───── Dataset excerpt ─────

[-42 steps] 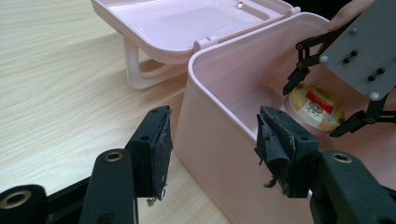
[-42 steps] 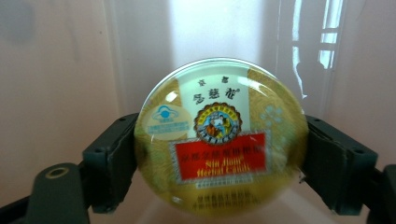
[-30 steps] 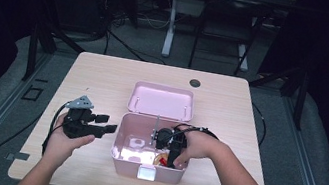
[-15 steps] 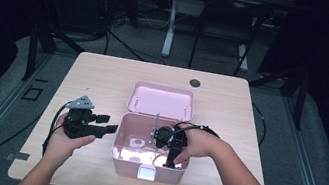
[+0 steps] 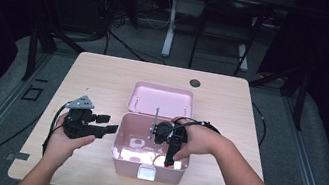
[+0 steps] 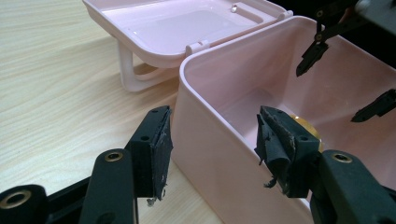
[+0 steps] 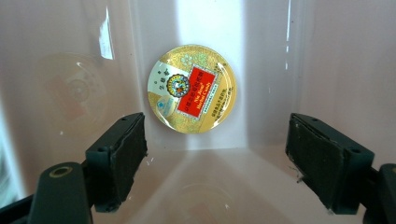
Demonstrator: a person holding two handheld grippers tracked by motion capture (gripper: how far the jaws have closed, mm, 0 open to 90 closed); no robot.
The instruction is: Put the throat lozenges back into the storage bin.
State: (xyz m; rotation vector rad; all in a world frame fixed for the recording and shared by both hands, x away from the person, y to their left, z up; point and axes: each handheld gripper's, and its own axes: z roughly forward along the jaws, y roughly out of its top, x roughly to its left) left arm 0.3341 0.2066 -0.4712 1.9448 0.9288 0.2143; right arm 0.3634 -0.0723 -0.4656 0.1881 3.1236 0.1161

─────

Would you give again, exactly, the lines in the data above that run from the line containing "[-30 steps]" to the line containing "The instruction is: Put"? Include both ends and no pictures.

§ Reply
[-30 steps] 
[-15 steps] 
[+0 steps] 
[+0 steps] 
[+0 steps] 
Demonstrator: a person holding two handheld grippers tracked by motion capture (gripper: how far the jaws have closed, mm, 0 open to 90 closed); no robot.
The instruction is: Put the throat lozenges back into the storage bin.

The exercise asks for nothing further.